Dynamics is in that top three. For giving that final polish to a mix, a limiter is essential. It’s also nice to have the warm sound of tape, a format I don’t miss (it wobbled, it hissed, was expensive to run and required regular maintenance). Another one man shop is Massey plugins, and I use his limiter and tape simulation plugins (just the warmth, not the other stuff). He had a very cute updater for small money, so that had to be done. A few bugs but they’re sorted now. So notmuchofabummer #2.
A really old tape echo box.
Then there’s echo. I love echo. It gives space. It gives rhythm. It make da funk (I love syncopation). You’d think it’s not a big deal, the bundled plugins are very good. But in their wisdom Avid changed the look of the plugin which did two annoying things. The controls are now all in a different place for no particular reason except to annoy your 10+ year old muscle memory. The other thing is it has exactly the same sound and parameters as the old one, but it doesn’t recognise the settings. So you have to open your track in the old Pro Tools and manually convert each delay to the new one before it will sound the same in the new Pro Tools.
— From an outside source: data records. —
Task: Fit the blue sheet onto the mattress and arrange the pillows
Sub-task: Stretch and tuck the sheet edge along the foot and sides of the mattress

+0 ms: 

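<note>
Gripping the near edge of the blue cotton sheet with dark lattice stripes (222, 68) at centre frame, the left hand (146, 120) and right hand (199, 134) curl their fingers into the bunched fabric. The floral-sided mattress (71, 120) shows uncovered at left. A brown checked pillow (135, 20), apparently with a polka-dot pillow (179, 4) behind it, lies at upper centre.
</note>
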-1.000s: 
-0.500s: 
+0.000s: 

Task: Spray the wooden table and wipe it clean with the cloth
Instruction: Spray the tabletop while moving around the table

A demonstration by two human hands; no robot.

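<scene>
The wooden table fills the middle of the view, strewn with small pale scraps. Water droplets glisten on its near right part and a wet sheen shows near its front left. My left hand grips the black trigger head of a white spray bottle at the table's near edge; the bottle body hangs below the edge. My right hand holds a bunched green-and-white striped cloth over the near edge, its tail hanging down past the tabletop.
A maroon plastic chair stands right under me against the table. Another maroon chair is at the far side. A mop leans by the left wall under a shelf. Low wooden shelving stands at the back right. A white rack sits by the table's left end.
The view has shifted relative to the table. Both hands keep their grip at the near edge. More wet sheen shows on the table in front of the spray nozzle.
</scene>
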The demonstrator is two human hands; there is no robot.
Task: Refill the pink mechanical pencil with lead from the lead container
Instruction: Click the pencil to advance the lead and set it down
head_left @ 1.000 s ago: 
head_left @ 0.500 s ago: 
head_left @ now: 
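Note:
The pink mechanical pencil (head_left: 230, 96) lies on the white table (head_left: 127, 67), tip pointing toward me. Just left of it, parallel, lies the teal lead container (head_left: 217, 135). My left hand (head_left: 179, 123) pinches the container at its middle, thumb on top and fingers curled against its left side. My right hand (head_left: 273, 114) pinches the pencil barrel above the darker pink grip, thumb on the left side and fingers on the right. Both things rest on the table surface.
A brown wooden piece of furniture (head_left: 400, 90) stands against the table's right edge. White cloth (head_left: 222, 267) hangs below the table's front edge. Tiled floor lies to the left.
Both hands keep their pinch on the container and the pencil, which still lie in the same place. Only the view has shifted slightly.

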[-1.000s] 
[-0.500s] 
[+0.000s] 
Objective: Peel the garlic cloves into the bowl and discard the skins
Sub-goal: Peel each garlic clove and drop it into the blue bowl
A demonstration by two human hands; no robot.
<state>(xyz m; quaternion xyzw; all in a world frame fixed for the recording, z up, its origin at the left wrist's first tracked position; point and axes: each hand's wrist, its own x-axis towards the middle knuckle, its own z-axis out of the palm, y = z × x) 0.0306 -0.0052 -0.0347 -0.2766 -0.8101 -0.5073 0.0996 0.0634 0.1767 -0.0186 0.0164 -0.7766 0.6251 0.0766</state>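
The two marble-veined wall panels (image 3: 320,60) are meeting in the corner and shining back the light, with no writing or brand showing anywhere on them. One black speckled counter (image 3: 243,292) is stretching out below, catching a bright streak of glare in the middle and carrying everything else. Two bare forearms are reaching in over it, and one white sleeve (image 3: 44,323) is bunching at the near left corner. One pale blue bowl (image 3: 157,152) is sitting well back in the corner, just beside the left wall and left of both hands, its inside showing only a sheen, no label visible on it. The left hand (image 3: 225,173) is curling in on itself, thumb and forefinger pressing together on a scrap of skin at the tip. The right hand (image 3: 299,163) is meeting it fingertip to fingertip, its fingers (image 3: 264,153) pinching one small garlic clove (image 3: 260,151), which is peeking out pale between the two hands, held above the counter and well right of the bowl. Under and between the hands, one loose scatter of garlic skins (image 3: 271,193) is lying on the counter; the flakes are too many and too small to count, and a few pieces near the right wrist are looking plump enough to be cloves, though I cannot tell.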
And old Pro Tools is “unsupported” (translation: unstable) in Mavericks. Aaaaaargh! Bummer #3.
Echo problem 2
I said earlier I don’t miss tape- the wobble, the noise etc. The exception is echo. The messedupness of tape does lovely things to echo. A few years ago I bought Line 6 Podfarm for cheap. The TubeEcho in there is my ideal echo. I even use it to make stuff sound like it’s recorded on a crappy old tape. This is another plugin that will never be updated. After a lot of research and tips from friends, I was able to make SoundToys EchoBoy do the same thing. So I’ve started saving up to buy that one. Or maybe not- it doesn’t do the crappy old tape thing with quite as much character- or at least, I haven’t fully explored the possible tweaks. So that fully functioning demo is gonna be working hard for the next 21 days.
The big problem solver
So there’s this guy (why is it always a guy?) somewhere in Europe called ddmf. He makes a lovely sounding Equaliser that I use when I want to pile on the top end with impunity. And it’s a total bargain. Now he makes Metaplugin. This will take almost any other plugin format (there are quite a few) wrap its arms around it and cuddle it so it will work inside Pro Tools. It does some other cool stuff as well. Bingo! The Korg and the Mellowmuse work with it. PodFarm doesn’t, but that’s OK.
So all of that technical crap is now sorted, it’s back to playing in the sandpit and making music. I plan to release one track a week. Starting soon. In a few months, I will have a completed thing we will call an “album”. A nice vague deadline, so I don’t get deafened as it makes that whooshing noise as it flies by (to paraphrase Douglas Adams).
Chow for now!
Tomás.
Edit- this was reposted on September 23rd because the original got lost in the changeover to new servers.